Similar legal conflicts have arisen throughout the country, as many state and local laws take aim at artists who want to use their gifts to honor their deeply held values and beliefs.
Some, like Joanna and Breanna, have seen justice from the courts and their freedom affirmed, while others, like Lorie Smith, in Colorado, can still only hope.
Lorie owns and operates 303 Creative, through which she creates custom websites and graphics for her clients. But if Lorie creates websites celebrating weddings, a Colorado law would force her to design custom websites and graphics promoting messages that violate her religious beliefs on marriage.

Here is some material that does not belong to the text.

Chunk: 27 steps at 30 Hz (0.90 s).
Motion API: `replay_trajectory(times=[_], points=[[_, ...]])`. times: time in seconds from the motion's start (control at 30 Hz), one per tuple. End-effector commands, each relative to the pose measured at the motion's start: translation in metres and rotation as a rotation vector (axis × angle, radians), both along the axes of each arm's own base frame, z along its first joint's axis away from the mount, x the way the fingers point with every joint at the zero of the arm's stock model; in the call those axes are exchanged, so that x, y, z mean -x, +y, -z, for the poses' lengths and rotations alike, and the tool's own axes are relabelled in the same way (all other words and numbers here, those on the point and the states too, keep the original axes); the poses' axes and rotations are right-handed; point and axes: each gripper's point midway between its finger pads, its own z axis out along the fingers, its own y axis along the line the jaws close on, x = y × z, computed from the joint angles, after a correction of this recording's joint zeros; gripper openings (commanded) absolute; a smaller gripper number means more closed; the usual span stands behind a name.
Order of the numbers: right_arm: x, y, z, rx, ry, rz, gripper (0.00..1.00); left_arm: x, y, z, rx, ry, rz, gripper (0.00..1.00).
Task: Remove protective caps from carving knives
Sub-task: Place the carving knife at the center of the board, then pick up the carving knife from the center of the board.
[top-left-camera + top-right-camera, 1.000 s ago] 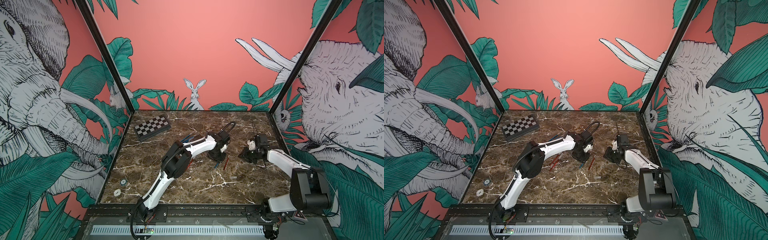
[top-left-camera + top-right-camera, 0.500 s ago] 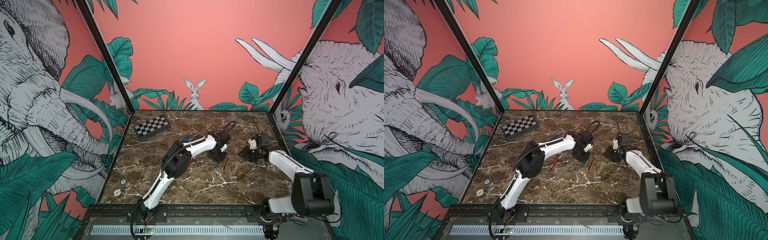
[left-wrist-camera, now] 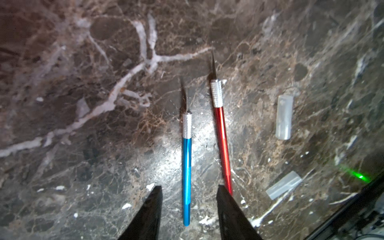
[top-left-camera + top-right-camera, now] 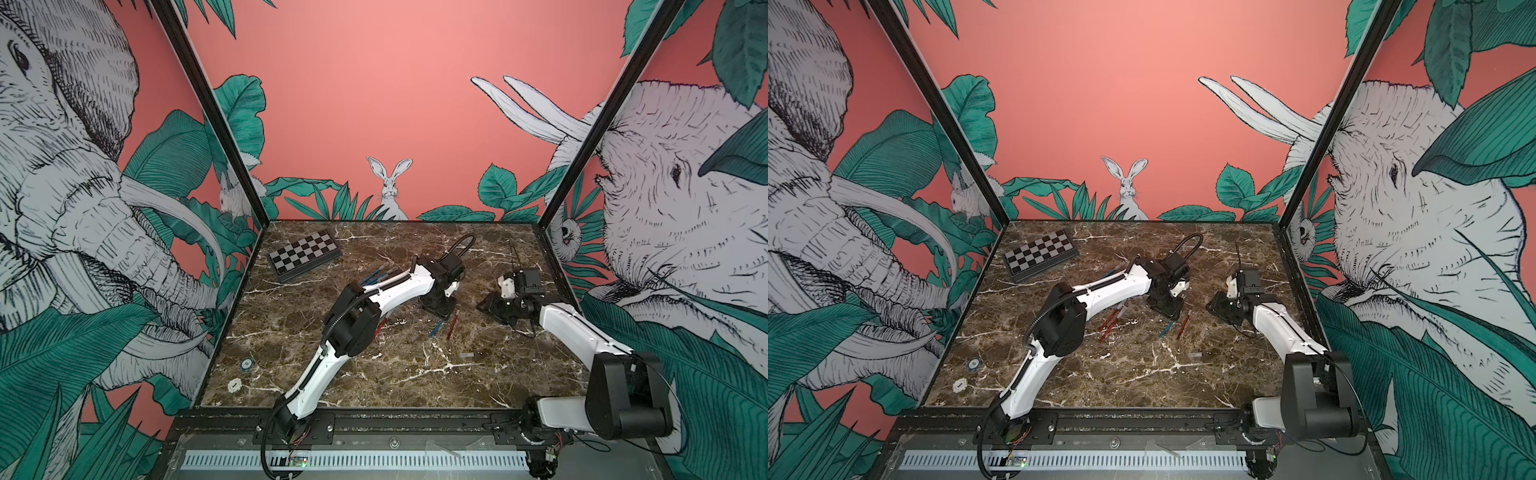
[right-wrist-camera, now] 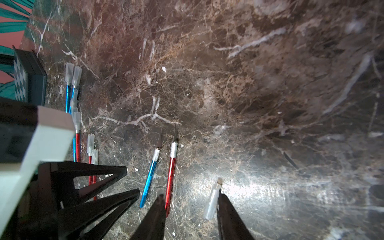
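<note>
A blue knife (image 3: 186,166) and a red knife (image 3: 223,141) lie bare-bladed on the marble surface (image 4: 374,374). They are side by side, nearly parallel and close but apart, with their blades pointing the same way. Beyond the red one, two loose caps rest flat. One cap (image 3: 284,117) runs roughly parallel to the knives. A skewed cap (image 3: 283,185) lies near the red handle's tail.

More carving knives sit bunched as capped knives (image 5: 76,78) beside the left arm, toward the checkered board (image 4: 305,255). They have blue and red handles, and each tip is sheathed in clear plastic.

The left jaws are spread and hold nothing. They straddle the tail of the blue handle with a gap on either side, and the red handle's tail passes just beside one fingertip (image 3: 221,190).

The right jaws are also spread. In the right wrist view a clear tube (image 5: 212,202) lies against the inner side of one finger (image 5: 225,205). The other finger stands well apart from it, next to the red handle's end, so nothing is pinched. I cannot tell whether this tube is one of the two loose caps.

Two round tokens (image 4: 246,364) (image 4: 234,385) sit near the surface's left edge.
</note>
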Motion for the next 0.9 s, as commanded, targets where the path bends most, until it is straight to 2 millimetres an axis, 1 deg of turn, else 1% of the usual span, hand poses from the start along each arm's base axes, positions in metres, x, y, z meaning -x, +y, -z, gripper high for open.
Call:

With the help of Alliance Defending Freedom, Lorie is challenging the law, but so far, the U.S. Court of Appeals for the 10th Circuit has said that Colorado can continue to tell Lori what she can and can’t create and what she can and can’t say. The Tenth Circuit did so even though it admitted that Lorie’s websites were protected speech under the First Amendment and that Colorado’s law required her to speak messages she disagreed with.
All that was justified, said the court, because Lorie created unique artwork. Not good news for artists – no matter what their viewpoints or mediums.
So, Lori is now petitioning the U.S. Supreme Court to take her case.
If some of this is starting to sound familiar, it’s because Colorado cake artist Jack Phillips has already been down this road, declining to create custom cakes celebrating views of marriage and gender that contradict his deeply held religious beliefs. The U.S. Supreme Court ruled 7-2 in his favor—condemning the state for its “clear and impermissible hostility” toward Jack’s beliefs.
That’s good news for Lorie, but as we’ve seen too many times before, challenges continue to be raised against artists’ freedom of speech and religion. Jack is now in the middle of his third legal action—still being harassed by an activist attorney.
French painter Henri Matisse once famously mused, “creativity takes courage.”On International Artist Day, October 25, Americans should celebrate the courage on display from Joanna, Breanna, Lorie, and Jack.
With their very livelihoods on the line, they have chosen to stand—not just for the creative work that they do, but for the freedom of all artists to create and speak, free from government punishment.